* _Work to complete_:
Repeat the listing verbatim. Drop any pictures.

* _Raw data_:
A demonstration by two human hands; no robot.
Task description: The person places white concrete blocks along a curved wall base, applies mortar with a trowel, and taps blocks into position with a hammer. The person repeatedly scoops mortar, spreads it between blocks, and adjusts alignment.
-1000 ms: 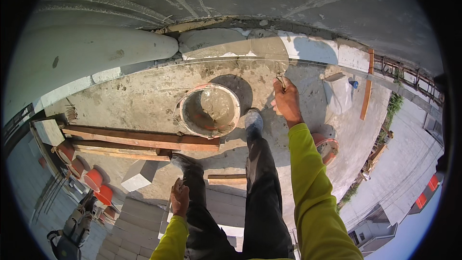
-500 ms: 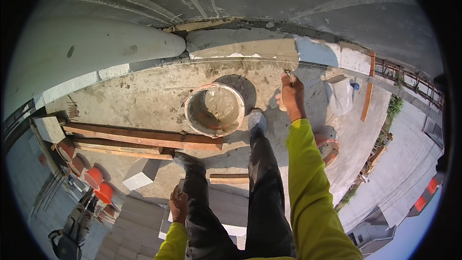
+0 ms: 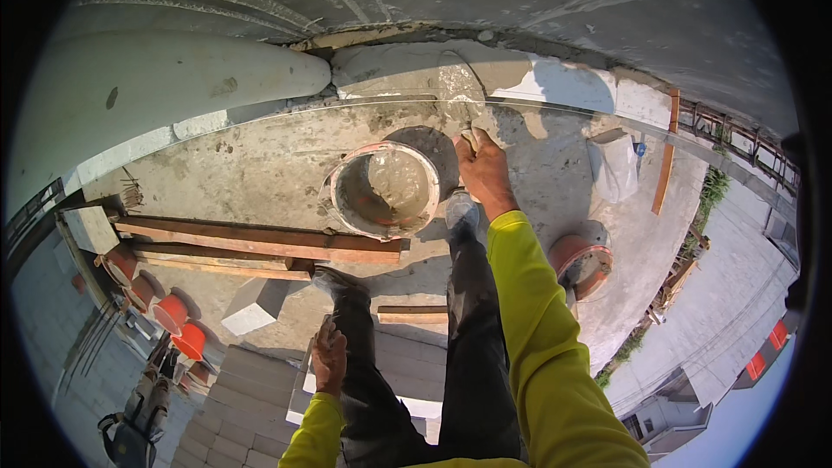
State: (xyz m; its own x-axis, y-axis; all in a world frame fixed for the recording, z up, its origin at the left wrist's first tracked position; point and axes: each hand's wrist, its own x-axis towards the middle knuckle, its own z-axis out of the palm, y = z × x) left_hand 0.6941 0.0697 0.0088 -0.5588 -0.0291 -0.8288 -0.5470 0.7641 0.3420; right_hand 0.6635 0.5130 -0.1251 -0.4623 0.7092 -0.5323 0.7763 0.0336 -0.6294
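In the head view, with the grip of the right hand (image 3: pixel 487 172) closed around a trowel (image 3: pixel 458 89), at the mortar (image 3: pixel 390 78) on the block course, beyond the bucket (image 3: pixel 354 195). With the left hand (image 3: pixel 329 358) half-curled, cannot tell whether holding anything. Could snag the string line (image 3: pixel 399 100) if drawn back low, or drop mortar if tilted.

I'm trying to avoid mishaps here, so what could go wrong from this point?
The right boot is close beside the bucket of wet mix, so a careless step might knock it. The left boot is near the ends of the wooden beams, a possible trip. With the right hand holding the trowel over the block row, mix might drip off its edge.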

* _Solved exercise_:
A demonstration by two human hands; no robot.
Task description: The person places white concrete blocks along a curved wall base, applies mortar with a trowel, and taps blocks into position with a hammer. The person repeatedly scoops mortar, spreads it between blocks, and adjusts alignment.
-1000 ms: 
-500 ms: 
+0 ms: 
State: (xyz m; its own x-axis, y-axis; all in a world frame fixed for the recording, z up, its origin at the left wrist's first tracked position; point and axes: each hand's wrist, its own x-axis towards the middle knuckle, its own z-axis out of the palm, y = z × x) left_hand 0.6941 0.0697 0.0088 -0.5588 -0.0291 -0.8288 -0.5470 0.7641 0.3420; right_hand 0.6635 0.5130 -0.1251 -0.4623 0.7092 -0.5323 0.7763 0.0336 -0.6294
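In the head view, with the grip of the right hand (image 3: pixel 487 172) closed around a trowel (image 3: pixel 458 89), at the mortar (image 3: pixel 390 78) on the block course, beyond the bucket (image 3: pixel 354 195). With the left hand (image 3: pixel 329 358) half-curled, cannot tell whether holding anything. Could snag the string line (image 3: pixel 399 100) if drawn back low, or drop mortar if tilted.

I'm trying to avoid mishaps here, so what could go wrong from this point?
The right boot is close beside the bucket of wet mix, so a careless step might knock it. The left boot is near the ends of the wooden beams, a possible trip. With the right hand holding the trowel over the block row, mix might drip off its edge.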

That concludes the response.